Then it was the child's turn for his court appearance before a Phoenix immigration judge, who could hardly contain his unease with the situation during the portion of the hearing where he asks immigrant defendants whether they understand the proceedings.
"I'm embarrassed to ask it, because I don't know who you would explain it to, unless you think that a 1-year-old could learn immigration law," Judge John W. Richardson told the lawyer representing the 1-year-old boy.
The boy is one of hundreds of children who need to be reunited with their parents after being separated at the border, many of them split from mothers and fathers as a result of the Trump administration's "zero-tolerance policy." The separations have become an embarrassment to the administration as stories of crying children separated from mothers and kept apart for weeks on end dominated the news in recent weeks.

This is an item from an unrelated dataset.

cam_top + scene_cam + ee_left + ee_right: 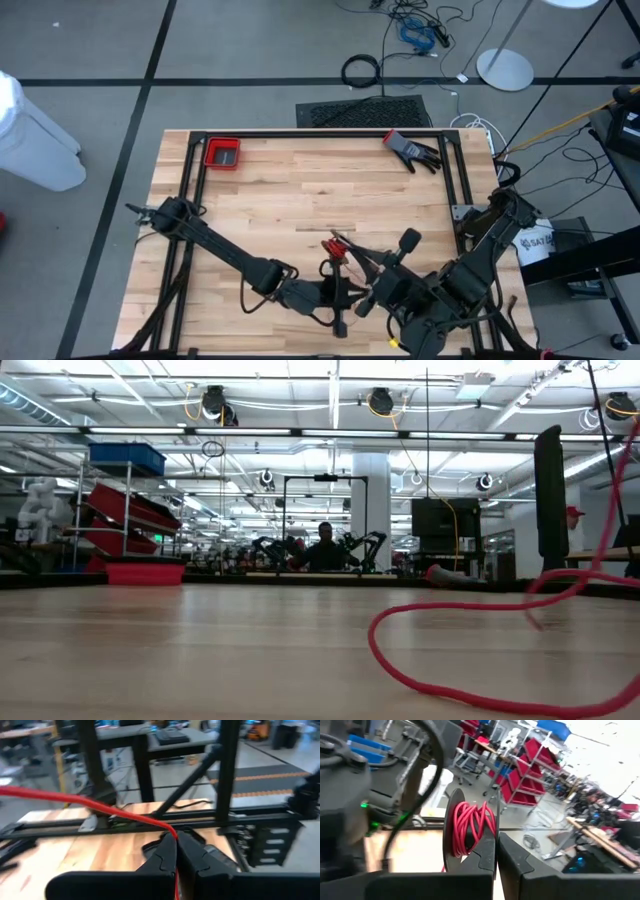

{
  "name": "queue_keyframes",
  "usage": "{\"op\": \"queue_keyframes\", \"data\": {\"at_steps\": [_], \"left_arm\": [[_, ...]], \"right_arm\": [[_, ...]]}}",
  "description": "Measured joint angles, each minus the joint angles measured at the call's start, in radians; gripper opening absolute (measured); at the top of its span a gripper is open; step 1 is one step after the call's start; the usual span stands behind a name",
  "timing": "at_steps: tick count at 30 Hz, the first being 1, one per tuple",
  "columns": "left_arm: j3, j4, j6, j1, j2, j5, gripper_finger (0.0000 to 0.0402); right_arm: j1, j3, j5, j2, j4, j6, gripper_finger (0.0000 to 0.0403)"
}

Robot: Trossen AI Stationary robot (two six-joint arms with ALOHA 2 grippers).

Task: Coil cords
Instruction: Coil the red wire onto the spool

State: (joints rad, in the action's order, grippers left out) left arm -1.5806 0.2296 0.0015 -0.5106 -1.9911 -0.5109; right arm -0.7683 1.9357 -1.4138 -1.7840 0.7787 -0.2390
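Cord: thin, red, smooth like string. It sits at the near edge of the table, in the middle, between the two claws.
Coil: many red loops are wound on a flat, round black disc, just in front of the right claw.
Loose end: a long piece curls over the wood in a soft loop, not wound up yet.
Left claw: fingers together, pinching the cord, just left of the disc.
Right claw: fingers together, tight against the disc. I cannot tell for sure that it grips the disc.
How to do it well, I think: keep the cord a bit tight, guide each turn next to the last one, go slow so no loop slips off the disc.
Table: pale wood boards, flat, with a black metal frame round it.
Far from the cord: a small red tray at the far left corner, a black and red glove at the far right.
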Motion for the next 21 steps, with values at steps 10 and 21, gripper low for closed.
{"op": "queue_keyframes", "data": {"at_steps": [10, 21], "left_arm": [[0.000, 0.056, 0.039, -0.032, -0.001, -0.013, 0.0000], [0.000, 0.054, 0.039, 0.001, -0.001, -0.098, 0.0000]], "right_arm": [[0.010, 0.000, -0.017, 0.000, 0.016, -0.015, 0.0000], [0.014, 0.000, 0.034, 0.001, 0.002, -0.038, 0.0000]]}}
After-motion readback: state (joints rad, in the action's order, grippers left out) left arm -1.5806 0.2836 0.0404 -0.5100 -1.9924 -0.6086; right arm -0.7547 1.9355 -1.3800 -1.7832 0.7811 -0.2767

Critics have also seized on the nation's immigration court system that requires children — some still in diapers — to have appearances before judges and go through deportation proceedings while separated from their parents. Such children don't have a right to a court-appointed attorney, and 90 percent of kids without a lawyer are returned to their home countries, according to Kids in Need of Defense, a group that provides legal representation.

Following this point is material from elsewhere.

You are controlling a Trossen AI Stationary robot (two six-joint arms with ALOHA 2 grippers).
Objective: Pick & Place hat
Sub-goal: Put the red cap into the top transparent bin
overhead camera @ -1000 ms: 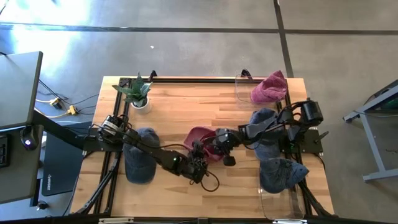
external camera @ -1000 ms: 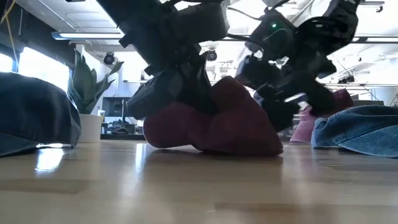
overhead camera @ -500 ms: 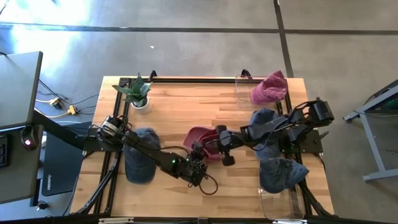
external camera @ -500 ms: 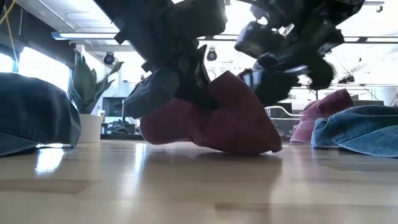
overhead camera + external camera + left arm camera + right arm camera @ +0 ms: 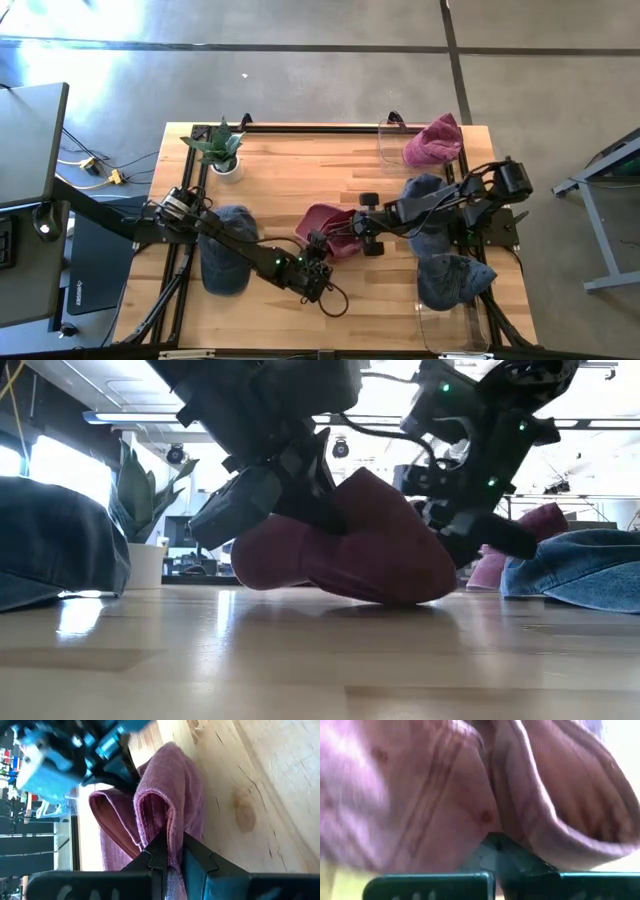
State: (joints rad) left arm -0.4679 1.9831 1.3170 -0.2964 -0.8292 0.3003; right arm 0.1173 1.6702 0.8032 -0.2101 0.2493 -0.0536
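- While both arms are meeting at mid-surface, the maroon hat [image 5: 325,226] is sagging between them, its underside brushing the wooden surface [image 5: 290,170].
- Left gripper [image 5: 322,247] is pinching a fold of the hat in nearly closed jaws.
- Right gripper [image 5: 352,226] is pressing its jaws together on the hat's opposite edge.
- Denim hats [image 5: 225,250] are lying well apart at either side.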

In Phoenix on Friday, the Honduran boy named Johan waited over an hour to see the judge. His attorney told Richardson that the boy's father had brought him to the U.S. but that they had been separated, although it's unclear when. He said the father, who was now in Honduras, was removed from the country under false pretenses that he would be able to leave with his son.
For a while, the child wore dress shoes, but later he was in just socks as he waited to see the judge. He was silent and calm for most of the hearing, though he cried hysterically afterward for the few seconds that a worker handed him to another person while she gathered his diaper bag. He is in the custody of the U.S. Health and Human Services Department in Arizona.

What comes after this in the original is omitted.